- **WHAT YOU HAVE TO DO**
Would you reproduce the whole listing below without altering a single word?

- **EXERCISE DATA**
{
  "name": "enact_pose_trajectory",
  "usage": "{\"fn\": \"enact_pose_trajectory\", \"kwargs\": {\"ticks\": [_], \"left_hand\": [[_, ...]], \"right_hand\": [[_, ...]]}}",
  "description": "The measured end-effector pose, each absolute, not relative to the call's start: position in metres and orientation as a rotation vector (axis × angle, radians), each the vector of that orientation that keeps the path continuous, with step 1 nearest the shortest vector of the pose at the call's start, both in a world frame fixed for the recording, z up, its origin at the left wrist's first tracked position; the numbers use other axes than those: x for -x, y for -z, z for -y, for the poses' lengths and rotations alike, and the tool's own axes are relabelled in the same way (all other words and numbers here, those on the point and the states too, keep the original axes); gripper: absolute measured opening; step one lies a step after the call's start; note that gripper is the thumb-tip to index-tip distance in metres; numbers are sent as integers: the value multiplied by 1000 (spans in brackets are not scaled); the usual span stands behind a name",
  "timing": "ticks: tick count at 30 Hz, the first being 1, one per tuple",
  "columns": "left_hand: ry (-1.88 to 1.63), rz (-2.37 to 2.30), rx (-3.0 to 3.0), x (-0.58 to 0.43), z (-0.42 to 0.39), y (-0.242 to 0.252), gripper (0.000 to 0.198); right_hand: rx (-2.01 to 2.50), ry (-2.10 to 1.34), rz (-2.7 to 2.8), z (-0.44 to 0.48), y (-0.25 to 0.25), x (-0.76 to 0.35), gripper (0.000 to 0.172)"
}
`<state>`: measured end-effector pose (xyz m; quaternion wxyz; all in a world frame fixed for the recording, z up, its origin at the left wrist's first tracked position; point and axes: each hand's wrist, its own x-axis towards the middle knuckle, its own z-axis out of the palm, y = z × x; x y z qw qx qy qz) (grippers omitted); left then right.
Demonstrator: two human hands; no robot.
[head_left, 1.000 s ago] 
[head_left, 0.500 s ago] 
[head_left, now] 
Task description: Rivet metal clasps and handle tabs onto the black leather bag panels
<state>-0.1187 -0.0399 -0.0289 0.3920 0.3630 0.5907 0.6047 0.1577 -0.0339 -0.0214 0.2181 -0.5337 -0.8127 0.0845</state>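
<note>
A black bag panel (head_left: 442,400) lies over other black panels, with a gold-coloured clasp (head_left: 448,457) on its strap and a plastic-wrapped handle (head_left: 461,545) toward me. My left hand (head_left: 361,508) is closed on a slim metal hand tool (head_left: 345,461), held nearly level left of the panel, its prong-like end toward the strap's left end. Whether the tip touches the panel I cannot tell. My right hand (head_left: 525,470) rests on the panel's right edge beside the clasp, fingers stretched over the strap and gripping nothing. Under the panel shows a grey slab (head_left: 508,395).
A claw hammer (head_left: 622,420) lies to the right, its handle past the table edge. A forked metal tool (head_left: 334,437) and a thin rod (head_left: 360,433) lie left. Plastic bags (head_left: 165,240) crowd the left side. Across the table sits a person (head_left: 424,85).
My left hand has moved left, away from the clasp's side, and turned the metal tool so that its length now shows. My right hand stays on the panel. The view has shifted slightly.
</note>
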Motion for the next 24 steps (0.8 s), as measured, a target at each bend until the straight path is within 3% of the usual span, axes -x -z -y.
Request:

- **PROBLEM SOLUTION**
{
  "name": "enact_pose_trajectory",
  "usage": "{\"fn\": \"enact_pose_trajectory\", \"kwargs\": {\"ticks\": [_], \"left_hand\": [[_, ...]], \"right_hand\": [[_, ...]]}}",
  "description": "The measured end-effector pose, each absolute, not relative to the call's start: position in metres and orientation as a rotation vector (axis × angle, radians), each the vector of that orientation that keeps the path continuous, with step 1 nearest the shortest vector of the pose at the call's start, both in a world frame fixed for the recording, z up, its origin at the left wrist's first tracked position; the numbers use other axes than those: x for -x, y for -z, z for -y, for the poses' lengths and rotations alike, and the tool's own axes are relabelled in the same way (all other words and numbers here, those on the point and the states too, keep the original axes); gripper: absolute measured opening; step one lies a step after the call's start; note that gripper is the thumb-tip to index-tip distance in metres; numbers are sent as integers: the value multiplied by 1000 (spans in brackets are not scaled); the usual span stands behind a name",
  "timing": "ticks: tick count at 30 Hz, the first being 1, one per tuple",
  "columns": "left_hand: ry (-1.88 to 1.63), rz (-2.37 to 2.30), rx (-3.0 to 3.0), x (-0.58 to 0.43), z (-0.42 to 0.39), y (-0.242 to 0.252), gripper (0.000 to 0.198); right_hand: rx (-2.01 to 2.50), ry (-2.10 to 1.34), rz (-2.7 to 2.8), z (-0.44 to 0.48), y (-0.25 to 0.25), x (-0.76 to 0.35), gripper (0.000 to 0.172)"
}
`<state>`: measured end-effector pose (xyz m; quaternion wxyz; all in a world frame fixed for the recording, z up, its origin at the left wrist's first tracked position; point and axes: each hand's wrist, its own x-axis towards the middle knuckle, its own z-axis out of the palm, y = z × x; x y z qw qx qy qz) (grippers omitted); left then right.
Demonstrator: two human hands; no robot.
[head_left, 1.000 s ago] 
[head_left, 0.500 s ago] 
[head_left, now] 
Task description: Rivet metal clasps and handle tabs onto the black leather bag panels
<state>-0.1187 -0.0399 -0.0289 0.3920 0.3630 0.5907 0.6047 0.1577 -0.0339 -0.0214 0.2181 -0.5337 -0.8127 0.0845</state>
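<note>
A black bag panel (head_left: 442,400) lies over other black panels, with a gold-coloured clasp (head_left: 448,457) on its strap and a plastic-wrapped handle (head_left: 461,545) toward me. My left hand (head_left: 361,508) is closed on a slim metal hand tool (head_left: 345,461), held nearly level left of the panel, its prong-like end toward the strap's left end. Whether the tip touches the panel I cannot tell. My right hand (head_left: 525,470) rests on the panel's right edge beside the clasp, fingers stretched over the strap and gripping nothing. Under the panel shows a grey slab (head_left: 508,395).
A claw hammer (head_left: 622,420) lies to the right, its handle past the table edge. A forked metal tool (head_left: 334,437) and a thin rod (head_left: 360,433) lie left. Plastic bags (head_left: 165,240) crowd the left side. Across the table sits a person (head_left: 424,85).
My left hand has moved left, away from the clasp's side, and turned the metal tool so that its length now shows. My right hand stays on the panel. The view has shifted slightly.
</note>
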Motion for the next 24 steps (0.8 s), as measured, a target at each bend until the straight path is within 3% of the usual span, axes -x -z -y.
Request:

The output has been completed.